§ **WORK TO BE COMPLETED**: Set down the entries that follow exactly as written, leaving out any images.

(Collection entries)
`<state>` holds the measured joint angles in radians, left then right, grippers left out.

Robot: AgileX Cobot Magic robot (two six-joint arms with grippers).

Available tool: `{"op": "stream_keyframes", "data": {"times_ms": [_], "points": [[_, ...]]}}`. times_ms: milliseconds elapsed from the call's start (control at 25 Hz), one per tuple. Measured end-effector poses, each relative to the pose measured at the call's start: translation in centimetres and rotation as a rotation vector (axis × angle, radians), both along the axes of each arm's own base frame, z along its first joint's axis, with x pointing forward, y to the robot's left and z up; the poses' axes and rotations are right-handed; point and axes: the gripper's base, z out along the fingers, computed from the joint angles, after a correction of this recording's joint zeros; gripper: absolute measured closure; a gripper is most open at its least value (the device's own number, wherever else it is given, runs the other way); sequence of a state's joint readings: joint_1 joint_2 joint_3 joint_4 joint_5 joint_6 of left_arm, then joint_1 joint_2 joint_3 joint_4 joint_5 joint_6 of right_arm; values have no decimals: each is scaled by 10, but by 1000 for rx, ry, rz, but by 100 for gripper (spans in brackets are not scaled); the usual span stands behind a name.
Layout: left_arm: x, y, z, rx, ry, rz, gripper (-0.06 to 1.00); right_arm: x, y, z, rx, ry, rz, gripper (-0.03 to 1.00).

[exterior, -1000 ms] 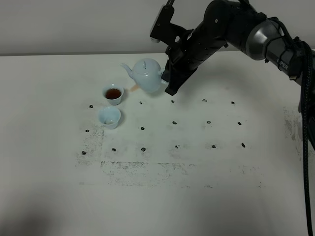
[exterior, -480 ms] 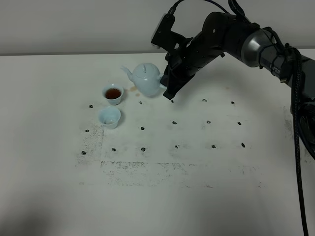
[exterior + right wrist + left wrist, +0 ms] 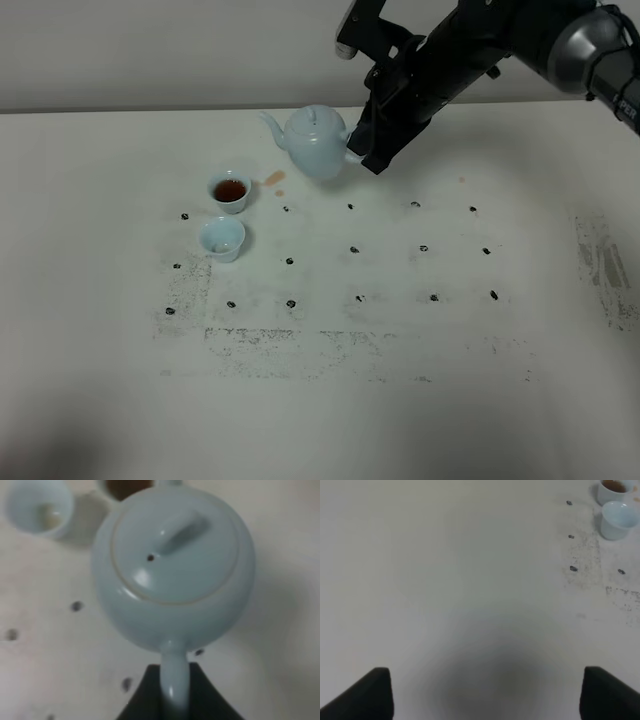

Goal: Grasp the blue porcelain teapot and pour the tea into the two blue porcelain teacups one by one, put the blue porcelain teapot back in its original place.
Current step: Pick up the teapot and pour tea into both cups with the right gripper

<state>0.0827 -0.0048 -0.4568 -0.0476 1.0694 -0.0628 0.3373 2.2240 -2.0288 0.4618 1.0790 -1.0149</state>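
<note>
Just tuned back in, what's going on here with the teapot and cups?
The right gripper holds the blue porcelain teapot by its handle, upright, behind the two teacups. The far teacup has dark tea in it; the near teacup shows none. The left gripper hangs open over the table, holding nothing.

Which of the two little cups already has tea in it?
The back cup, next to the teapot, holds dark reddish-brown liquid. The front cup shows only a pale blue inside.
</note>
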Motion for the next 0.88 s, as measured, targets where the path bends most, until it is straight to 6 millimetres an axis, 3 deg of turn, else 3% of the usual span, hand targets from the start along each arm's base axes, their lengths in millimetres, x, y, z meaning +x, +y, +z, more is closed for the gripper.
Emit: {"op": "stream_keyframes", "data": {"times_ms": [600, 880], "points": [[0, 0, 0, 0, 0, 0, 22, -25, -33, 58, 19, 25, -15, 92], [0, 0, 0, 0, 0, 0, 22, -73, -50, 44, -1, 101, -47, 92]]}}
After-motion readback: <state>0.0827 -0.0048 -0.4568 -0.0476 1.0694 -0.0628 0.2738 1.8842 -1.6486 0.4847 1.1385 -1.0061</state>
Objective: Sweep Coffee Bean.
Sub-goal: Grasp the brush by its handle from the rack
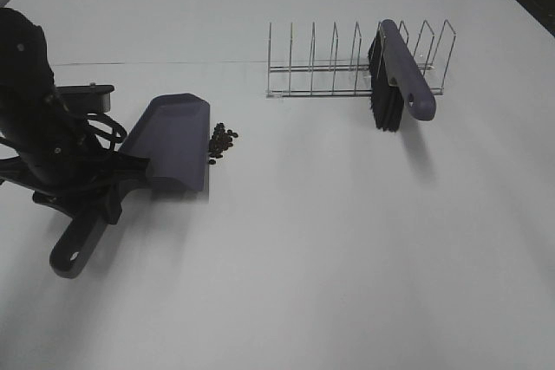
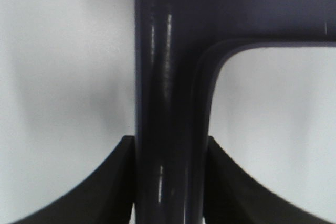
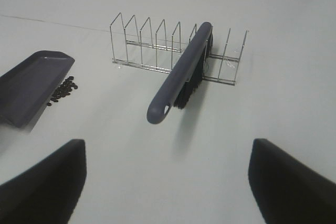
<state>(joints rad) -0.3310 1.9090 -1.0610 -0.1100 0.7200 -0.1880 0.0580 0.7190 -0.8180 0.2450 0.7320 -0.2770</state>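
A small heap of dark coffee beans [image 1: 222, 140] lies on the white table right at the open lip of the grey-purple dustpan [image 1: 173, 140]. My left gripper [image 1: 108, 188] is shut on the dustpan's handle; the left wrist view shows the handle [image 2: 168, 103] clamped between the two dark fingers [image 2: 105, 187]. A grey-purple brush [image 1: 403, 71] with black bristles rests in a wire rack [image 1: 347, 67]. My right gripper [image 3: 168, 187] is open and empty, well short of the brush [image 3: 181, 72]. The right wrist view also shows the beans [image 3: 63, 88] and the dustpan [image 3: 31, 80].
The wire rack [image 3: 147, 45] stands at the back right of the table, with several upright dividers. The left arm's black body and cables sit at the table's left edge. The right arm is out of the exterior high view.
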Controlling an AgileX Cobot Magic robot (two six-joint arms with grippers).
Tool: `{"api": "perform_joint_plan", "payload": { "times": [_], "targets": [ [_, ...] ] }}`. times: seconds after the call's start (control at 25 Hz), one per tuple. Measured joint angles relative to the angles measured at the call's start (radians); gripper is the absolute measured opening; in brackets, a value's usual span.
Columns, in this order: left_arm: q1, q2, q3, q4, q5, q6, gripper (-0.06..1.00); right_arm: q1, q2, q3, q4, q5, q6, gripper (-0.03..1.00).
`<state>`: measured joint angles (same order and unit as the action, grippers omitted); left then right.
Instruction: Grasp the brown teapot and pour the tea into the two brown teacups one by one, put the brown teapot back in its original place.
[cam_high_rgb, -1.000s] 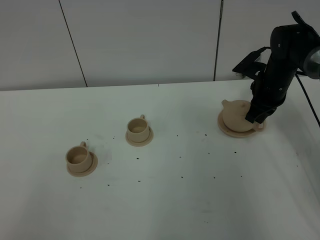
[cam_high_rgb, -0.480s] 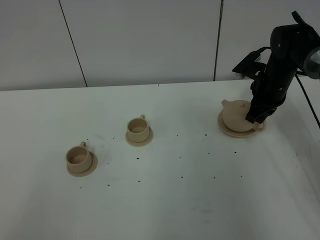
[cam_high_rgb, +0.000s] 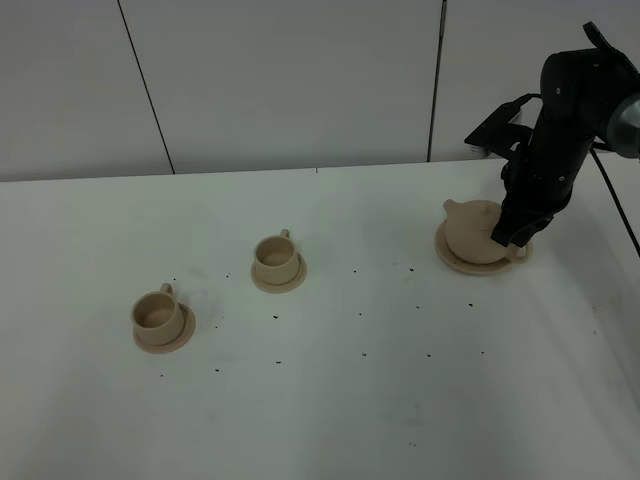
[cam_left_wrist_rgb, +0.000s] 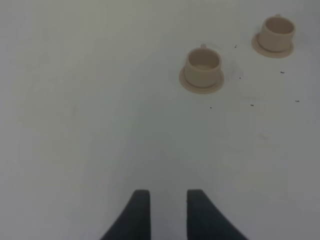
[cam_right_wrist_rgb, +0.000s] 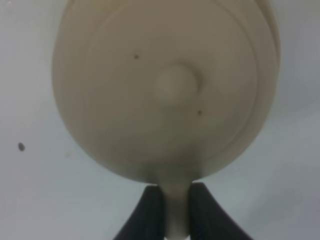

§ **OUTPUT BELOW**:
`<state>` holds the measured joint angles in radians, left then right, grippers left out.

Robot: AgileX Cobot Magic robot (two six-joint arms with grippers).

Available tool: `{"op": "stream_keyframes", "data": {"times_ms": [_], "points": [[_, ...]]}}`. times_ms: milliseconds elapsed from the call's start (control at 25 Hz), one per tuple. Measured end-effector poses, each relative to the pose measured at the call's start: translation in centimetres and rotation as a rotation vector (axis × angle, radians), both along the axes of each arm's own base frame, z along its first joint's axis, with x pointing forward, y to the robot's left and z up; the poses' axes and rotations are right-handed; point and axes: the gripper's base, z out along the fingers, computed from the joint angles, after a correction of this recording's joint zeros; gripper: absolute measured closure; a gripper is most open at its least value (the device's own number, wherever else it is given, runs the other way); sequence of a state's joint readings: joint_1 joint_2 joint_3 joint_4 joint_5 joint_6 of left_arm, then joint_1 joint_2 joint_3 joint_4 joint_5 joint_6 of right_arm; values have no decimals: each is scaled by 10, but by 1000 for rx, ry, rz, but by 100 for gripper (spans in brackets are not scaled); the usual span stands behind a name.
Layout: left_arm: x, y, z, rx, ry, rz, gripper (-0.06 to 1.00); right_arm: x, y, z, rx, ry, rz, gripper (-0.03 to 1.00).

[exterior, -1000 ms] 
[exterior, -480 ms] 
[exterior + right wrist + left wrist, +0 ms] 

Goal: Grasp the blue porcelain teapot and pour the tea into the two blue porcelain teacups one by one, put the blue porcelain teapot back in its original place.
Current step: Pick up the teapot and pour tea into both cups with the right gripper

<state>0.0827 -0.0048 -0.4568 -0.0476 1.0694 -0.0628 0.3373 2.2240 -2.0288 0.4618 1.0790 -1.0149</state>
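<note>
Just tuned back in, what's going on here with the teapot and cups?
The right gripper holds the blue porcelain teapot by its handle, upright, behind the two teacups. The far teacup has dark tea in it; the near teacup shows none. The left gripper hangs open over the table, holding nothing.

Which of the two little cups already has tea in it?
The back cup, next to the teapot, holds dark reddish-brown liquid. The front cup shows only a pale blue inside.
</note>
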Motion for the next 0.88 s, as measured, targets where the path bends most, until it is straight to 6 millimetres an axis, 3 deg of turn, else 3% of the usual span, hand targets from the start along each arm's base axes, their lengths in millimetres, x, y, z meaning +x, +y, +z, more is closed for the gripper.
Emit: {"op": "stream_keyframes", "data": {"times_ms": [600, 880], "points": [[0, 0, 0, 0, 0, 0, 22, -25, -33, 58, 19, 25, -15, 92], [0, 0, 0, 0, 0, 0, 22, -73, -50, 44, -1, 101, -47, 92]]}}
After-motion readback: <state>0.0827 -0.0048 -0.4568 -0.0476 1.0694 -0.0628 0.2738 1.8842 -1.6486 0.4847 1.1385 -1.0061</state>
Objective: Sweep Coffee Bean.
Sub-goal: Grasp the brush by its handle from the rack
<state>(joints rad) -0.3310 1.9090 -1.0610 -0.1100 0.7200 -0.1880 0.0580 0.7190 -0.8180 0.2450 0.7320 -0.2770</state>
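A small heap of dark coffee beans [image 1: 222, 140] lies on the white table right at the open lip of the grey-purple dustpan [image 1: 173, 140]. My left gripper [image 1: 108, 188] is shut on the dustpan's handle; the left wrist view shows the handle [image 2: 168, 103] clamped between the two dark fingers [image 2: 105, 187]. A grey-purple brush [image 1: 403, 71] with black bristles rests in a wire rack [image 1: 347, 67]. My right gripper [image 3: 168, 187] is open and empty, well short of the brush [image 3: 181, 72]. The right wrist view also shows the beans [image 3: 63, 88] and the dustpan [image 3: 31, 80].
The wire rack [image 3: 147, 45] stands at the back right of the table, with several upright dividers. The left arm's black body and cables sit at the table's left edge. The right arm is out of the exterior high view.
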Controlling an AgileX Cobot Magic robot (two six-joint arms with grippers).
Tool: `{"api": "perform_joint_plan", "payload": { "times": [_], "targets": [ [_, ...] ] }}`. times: seconds after the call's start (control at 25 Hz), one per tuple. Measured joint angles relative to the angles measured at the call's start (radians); gripper is the absolute measured opening; in brackets, a value's usual span.
Columns, in this order: left_arm: q1, q2, q3, q4, q5, q6, gripper (-0.06..1.00); right_arm: q1, q2, q3, q4, q5, q6, gripper (-0.03..1.00).
`<state>`: measured joint angles (same order and unit as the action, grippers omitted); left then right.
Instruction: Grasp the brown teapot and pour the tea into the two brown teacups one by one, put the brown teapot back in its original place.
[cam_high_rgb, -1.000s] 
[cam_high_rgb, -0.480s] 
[cam_high_rgb, +0.000s] 
[cam_left_wrist_rgb, +0.000s] 
[cam_right_wrist_rgb, +0.000s] 

This concludes the response to the exercise.